Dr. Lisa Fortier

James Law Professor of Large Animal Surgery
Associate Chair for the Department of Clinical Sciences Committee on Research and Graduate Education

Lisa A. Fortier is the James Law Professor of Surgery and Director or Equine Programs at Cornell University in Ithaca, NY. She received her DVM from Colorado State University and completed her PhD and surgical residency training at Cornell University. She is boarded with the American College of Veterinary Surgeons and practices equine orthopedic surgery at Cornell University in Ithaca, New York and at the Cornell Ruffian Equine Specialists in Elmont, New York. Her laboratory has a particular interest in translational research including the prevention of post-traumatic osteoarthritis. In addition, Lisa’s research program investigates the clinical application of stem cells and biologics such as platelet rich plasma and bone marrow concentrate for cartilage repair and tendinosis. She has received the Jaques Lemans Award from the International Cartilage Repair Society, the New Investigator Research Award from the Orthopaedic Research Society, the Pfizer Research Award for Research Excellence from Cornell University, and the SUNY Chancellors Award for Scholarship and Creative Activites. Lisa has served as the Vice President of the International Veterinary Regenerative Medicine Society, and President of the International Cartilage Repair Society.
 

Perspectives on One-Health Regenerative Medicine

Sunday, September 8, 6:00 PM – 8:00 PM

 
In the spirit of one-medicine, I have been fortunate to foster a program built on a cross-species, cross-discipline, and cross-campus approach toward understanding the etiopathogenesis of, and exploring therapies for, osteoarthritis. On a more global scale, as President of the International Cartilage Repair Society, I sought along with the board and general membership to lay the framework to simultaneously address osteoarthritis in humans and animals through collaborations between academic institutions, private practitioners, industry partners, regulatory agencies, and the leadership of professional societies. This presentation will highlight some of the lessons learned during the course of several successes and failures toward achieving a one-medicine approach to osteoarthritis.

 

 

Amnion-Derived Products – What Are They and How Do They Work?

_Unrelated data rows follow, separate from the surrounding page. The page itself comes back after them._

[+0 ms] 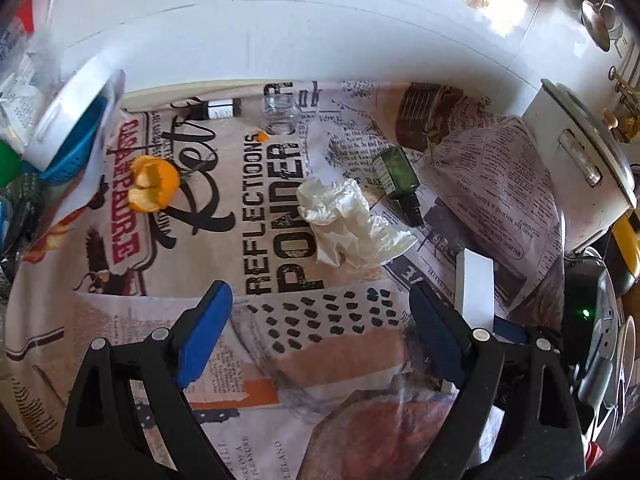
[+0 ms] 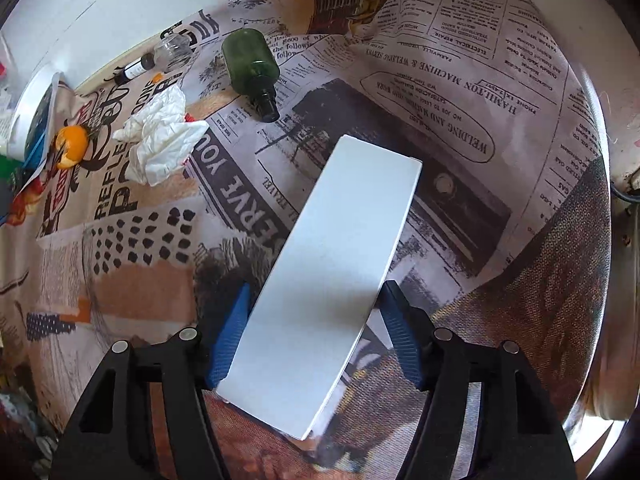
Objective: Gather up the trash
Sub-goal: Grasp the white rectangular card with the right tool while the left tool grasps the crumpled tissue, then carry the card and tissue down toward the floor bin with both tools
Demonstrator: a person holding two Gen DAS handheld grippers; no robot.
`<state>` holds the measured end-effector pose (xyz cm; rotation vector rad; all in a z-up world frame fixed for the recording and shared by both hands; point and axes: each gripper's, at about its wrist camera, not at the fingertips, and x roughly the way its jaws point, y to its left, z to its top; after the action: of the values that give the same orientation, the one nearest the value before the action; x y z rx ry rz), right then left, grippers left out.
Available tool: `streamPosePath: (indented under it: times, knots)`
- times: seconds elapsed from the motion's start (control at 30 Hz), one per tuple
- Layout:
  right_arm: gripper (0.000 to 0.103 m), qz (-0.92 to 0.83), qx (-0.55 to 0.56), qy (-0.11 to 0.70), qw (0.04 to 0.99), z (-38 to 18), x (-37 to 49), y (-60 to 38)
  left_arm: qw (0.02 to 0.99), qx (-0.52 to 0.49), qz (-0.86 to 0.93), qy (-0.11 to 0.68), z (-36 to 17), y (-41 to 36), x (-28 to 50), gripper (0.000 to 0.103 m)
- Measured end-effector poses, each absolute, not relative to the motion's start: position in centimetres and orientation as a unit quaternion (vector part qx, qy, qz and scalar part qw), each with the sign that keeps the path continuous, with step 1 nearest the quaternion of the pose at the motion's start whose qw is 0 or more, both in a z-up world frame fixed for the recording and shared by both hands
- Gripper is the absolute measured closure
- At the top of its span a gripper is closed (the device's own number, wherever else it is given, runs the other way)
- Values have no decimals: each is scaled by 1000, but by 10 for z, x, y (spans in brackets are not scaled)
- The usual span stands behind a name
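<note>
While my right gripper (image 2: 314, 344) straddles the white box (image 2: 340, 268) without clamping yet, my wide-open left gripper (image 1: 320, 332) should grab the crumpled tissue (image 1: 348, 224) next.

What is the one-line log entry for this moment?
left gripper: open | right gripper: astride white box, grip unclear | untouched: crumpled tissue, orange peel, green bottle

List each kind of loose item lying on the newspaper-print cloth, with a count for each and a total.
Bottles and vials (dark green bottle, small dark vial with white label): 2
Clear glass jar: 1
Crumpled white tissue: 1
Orange peel pieces (large, small scrap): 2
Flat white rectangular box: 1
Total: 7
</note>
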<state>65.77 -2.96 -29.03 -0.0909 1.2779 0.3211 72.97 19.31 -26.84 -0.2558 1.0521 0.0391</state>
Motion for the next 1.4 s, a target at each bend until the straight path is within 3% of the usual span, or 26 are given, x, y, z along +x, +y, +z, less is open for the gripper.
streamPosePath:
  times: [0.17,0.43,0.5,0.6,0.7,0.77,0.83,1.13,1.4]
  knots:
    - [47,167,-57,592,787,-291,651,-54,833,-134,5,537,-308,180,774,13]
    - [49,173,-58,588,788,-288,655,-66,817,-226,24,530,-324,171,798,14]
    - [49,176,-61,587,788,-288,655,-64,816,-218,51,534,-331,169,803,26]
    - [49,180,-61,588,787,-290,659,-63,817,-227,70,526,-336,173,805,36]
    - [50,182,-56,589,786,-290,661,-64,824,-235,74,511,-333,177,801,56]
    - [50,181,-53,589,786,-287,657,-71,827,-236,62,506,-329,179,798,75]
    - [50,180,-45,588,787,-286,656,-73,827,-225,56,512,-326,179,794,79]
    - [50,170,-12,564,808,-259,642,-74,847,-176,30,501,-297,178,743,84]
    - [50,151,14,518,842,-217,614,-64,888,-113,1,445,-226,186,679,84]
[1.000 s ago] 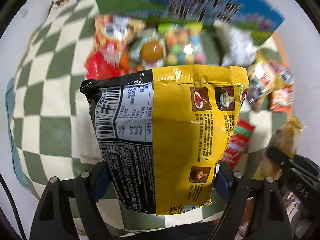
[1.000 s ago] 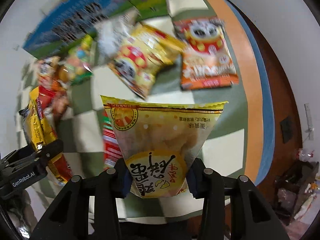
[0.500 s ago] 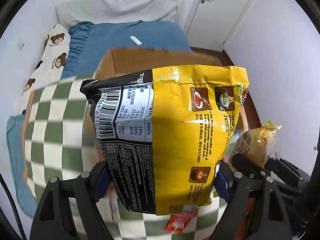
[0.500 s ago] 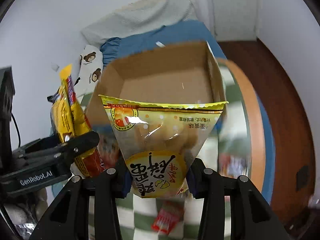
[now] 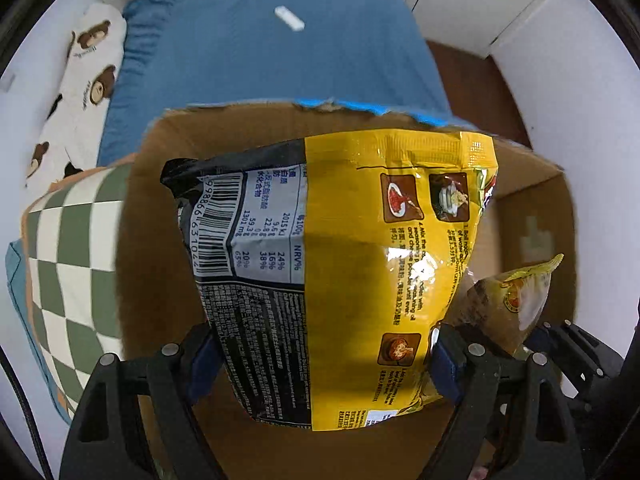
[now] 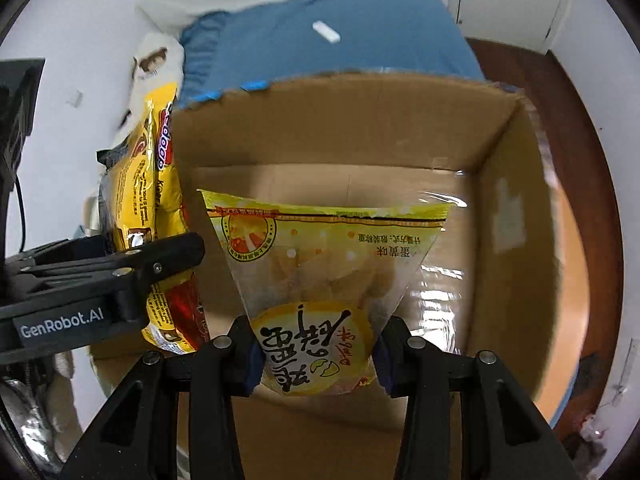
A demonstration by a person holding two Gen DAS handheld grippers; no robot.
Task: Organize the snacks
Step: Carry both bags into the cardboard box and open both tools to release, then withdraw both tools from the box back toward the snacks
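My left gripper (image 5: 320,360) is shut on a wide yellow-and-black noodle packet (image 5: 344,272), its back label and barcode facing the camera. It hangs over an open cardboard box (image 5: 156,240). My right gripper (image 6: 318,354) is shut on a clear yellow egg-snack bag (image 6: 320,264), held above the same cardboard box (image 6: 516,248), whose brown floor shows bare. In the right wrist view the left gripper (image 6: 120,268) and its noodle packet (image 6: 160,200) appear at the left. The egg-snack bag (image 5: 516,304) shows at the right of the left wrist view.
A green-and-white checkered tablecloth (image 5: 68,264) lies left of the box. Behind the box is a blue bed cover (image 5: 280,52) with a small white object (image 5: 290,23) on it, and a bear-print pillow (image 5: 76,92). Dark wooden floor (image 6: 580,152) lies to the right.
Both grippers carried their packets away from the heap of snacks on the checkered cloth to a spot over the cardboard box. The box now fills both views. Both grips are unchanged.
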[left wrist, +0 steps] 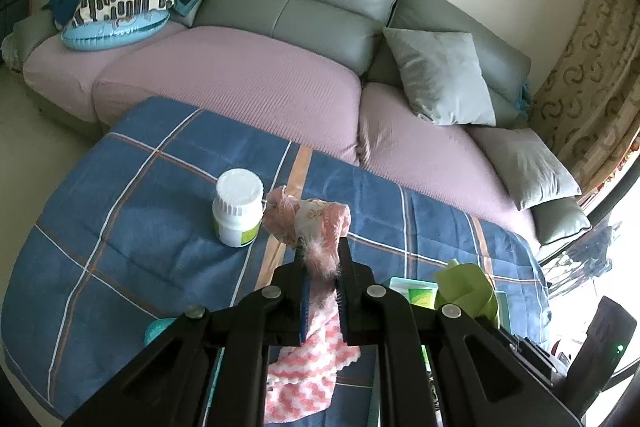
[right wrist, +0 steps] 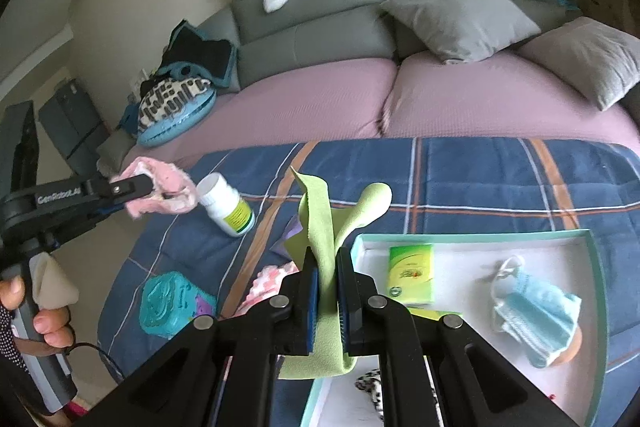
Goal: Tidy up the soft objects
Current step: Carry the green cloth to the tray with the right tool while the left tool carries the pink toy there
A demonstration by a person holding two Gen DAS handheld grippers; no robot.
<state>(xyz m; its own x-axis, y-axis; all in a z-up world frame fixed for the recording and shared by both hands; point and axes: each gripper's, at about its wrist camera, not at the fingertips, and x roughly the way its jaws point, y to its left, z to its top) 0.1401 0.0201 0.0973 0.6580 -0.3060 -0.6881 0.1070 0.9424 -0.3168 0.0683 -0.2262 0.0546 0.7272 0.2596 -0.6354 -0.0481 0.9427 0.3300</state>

Tuesday, September 10, 1:30 PM – 2:00 PM

 
There are numerous commercial products available in veterinary and human markets that are based in the use of amnion tissues including amnion +/- chorion or umbilical cord sheets and amnion or cord blood derived cells marketed as stem cell products. We have evaluated eleven different products using proteomics, live/dead confocal staining, and flow cytometry to characterize these products. Results suggest that products do not contain stem cells and very low to no growth factors. These products reportedly have clinical advantages, but their mechanism of action remains unclear.